§ **WORK TASK**: All of the data goes into your copy exactly as written. Images do not.

--- START ---

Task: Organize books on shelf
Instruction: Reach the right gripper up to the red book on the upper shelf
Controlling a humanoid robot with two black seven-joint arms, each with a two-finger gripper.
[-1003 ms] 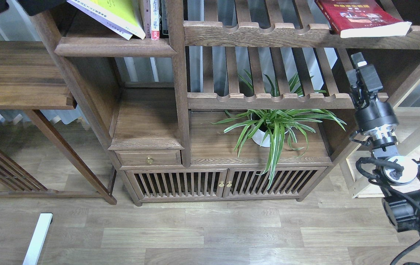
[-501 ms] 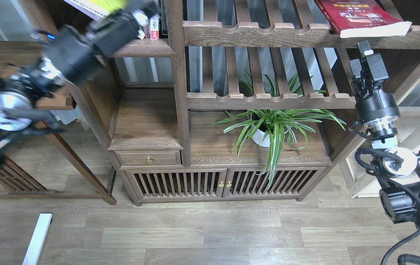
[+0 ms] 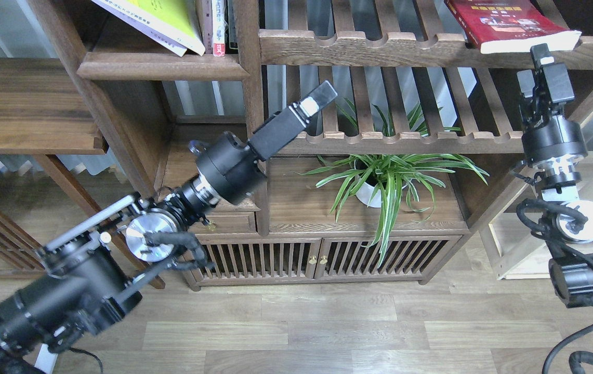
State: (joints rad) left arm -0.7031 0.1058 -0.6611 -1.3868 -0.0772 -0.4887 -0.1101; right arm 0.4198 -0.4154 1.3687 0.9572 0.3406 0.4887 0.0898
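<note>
A yellow-green book [image 3: 163, 14] leans tilted on a white book [image 3: 137, 30] on the dark plank shelf [image 3: 161, 66] at the upper left. A dark red book [image 3: 504, 22] lies on the top slatted rack at the upper right, its pale page edge hanging over the front rail. My right gripper [image 3: 541, 58] points up just beneath that page edge; its fingers are too dark to tell apart. My left gripper [image 3: 318, 99] reaches up and to the right in front of the middle slatted rack, holding nothing, and I see it side-on as one black bar.
Narrow upright books [image 3: 216, 26] stand against the post right of the leaning pair. A potted spider plant [image 3: 379, 179] sits on the cabinet top [image 3: 296, 208] under the lower slatted rack [image 3: 379, 140]. A side table [image 3: 26, 104] stands left and a pale wooden frame [image 3: 514, 254] right.
My left arm has swung down from the upper-left shelf and across to the middle of the bookcase. My right gripper has risen to just under the red book.
</note>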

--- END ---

§ **TASK SOLUTION**:
Task: Organize books on shelf
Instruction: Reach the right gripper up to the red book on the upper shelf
Controlling a humanoid robot with two black seven-joint arms, each with a two-finger gripper.
[-1003 ms] 
[-501 ms] 
[+0 ms] 
State: (joints rad) left arm -0.7031 0.1058 -0.6611 -1.3868 -0.0772 -0.4887 -0.1101; right arm 0.4198 -0.4154 1.3687 0.9572 0.3406 0.4887 0.0898
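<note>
A yellow-green book [image 3: 163, 14] leans tilted on a white book [image 3: 137, 30] on the dark plank shelf [image 3: 161, 66] at the upper left. A dark red book [image 3: 504, 22] lies on the top slatted rack at the upper right, its pale page edge hanging over the front rail. My right gripper [image 3: 541, 58] points up just beneath that page edge; its fingers are too dark to tell apart. My left gripper [image 3: 318, 99] reaches up and to the right in front of the middle slatted rack, holding nothing, and I see it side-on as one black bar.
Narrow upright books [image 3: 216, 26] stand against the post right of the leaning pair. A potted spider plant [image 3: 379, 179] sits on the cabinet top [image 3: 296, 208] under the lower slatted rack [image 3: 379, 140]. A side table [image 3: 26, 104] stands left and a pale wooden frame [image 3: 514, 254] right.
My left arm has swung down from the upper-left shelf and across to the middle of the bookcase. My right gripper has risen to just under the red book.
</note>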

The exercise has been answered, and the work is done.